They could certainly charge the uninsured person the same thing they’d charge the insurance company, couldn’t they? I know they can write off some fraction of the bill; A friend’s daughter was billed 4K by the anesthesiologist for her colonoscopy - he was out of network - and I knew it was bullshit. My own procedures had the anesthesia billing at about 1,300 dollars and they paid maybe 250. IIRC, the friends paid something like 400 and the rest was written off.
Since someone in the US is legally entitled to refuse medical care, that’s surprising - maybe under some oddball circumstances?
But that’s a decent amount of money, unless the doctor wants to work for peanuts for every patient. I’m not sure how the agreement applied if the doctor nominally charged the whole amount and then “wrote it off” in whole or part.
I vaguely recall something that th US medical insurance is now forbidden ( for-biden?) from having suprise “out of network” doctor charges? (Anesthesiologists seem to be the ones I most often read complaints about… waking up to a suprise mutli-thousand dollar extra bill not covered by insurance.)

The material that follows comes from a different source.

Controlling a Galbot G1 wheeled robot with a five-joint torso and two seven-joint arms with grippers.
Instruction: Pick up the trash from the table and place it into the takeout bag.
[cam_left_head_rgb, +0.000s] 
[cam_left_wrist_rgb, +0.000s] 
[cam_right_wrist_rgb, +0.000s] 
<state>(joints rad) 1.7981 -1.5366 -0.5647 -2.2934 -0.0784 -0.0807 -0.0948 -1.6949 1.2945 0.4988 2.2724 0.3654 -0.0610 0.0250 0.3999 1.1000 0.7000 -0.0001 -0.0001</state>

I had exactly this happen to me in April: surgery to repair a broken elbow, at an in-network hospital, with an in-network surgeon, but the anesthesiologist (and his bill) were out-of-network.
If it’s now “forbidden,” it’s still being done, at least in Illinois.
An out of network doctor billing you isn’t forbidden under certain circumstances , but it shouldn’t be a surprise. Know your rights with insurance | CMS
Hah - I literally in the past 5 minutes read a message to that effect on the hospital’s patient portal.
Yes, supposedly they are not allowed to charge you for stuff like that, if you are in a hospital that otherwise takes your insurance. It includes things like anesthesia, radiology, emergency care and so on. I don’t know how it works if it’s an outpatient center, like the place where I have my colonoscopies, and where my friend’s daughter had hers.
I remember, when my daughter was an infant, seeing someone online bemoaning that their child was in a NICU at a hospital that was in-network… but the only neonatology group that practiced there was NOT. Not exactly a situation where you can readily go to another hospital.
Re the doctors charging less: there’s “I’ll just bill you 50 bucks for that brain transplant”, and there’s “I’ll bill you 50,000 for the brain transplant (but I know you can never pay that, so imma write off 49,950 of it)”. Possibly the second option, which is kind of a wink-wink-nudge-nudge thing, might fly.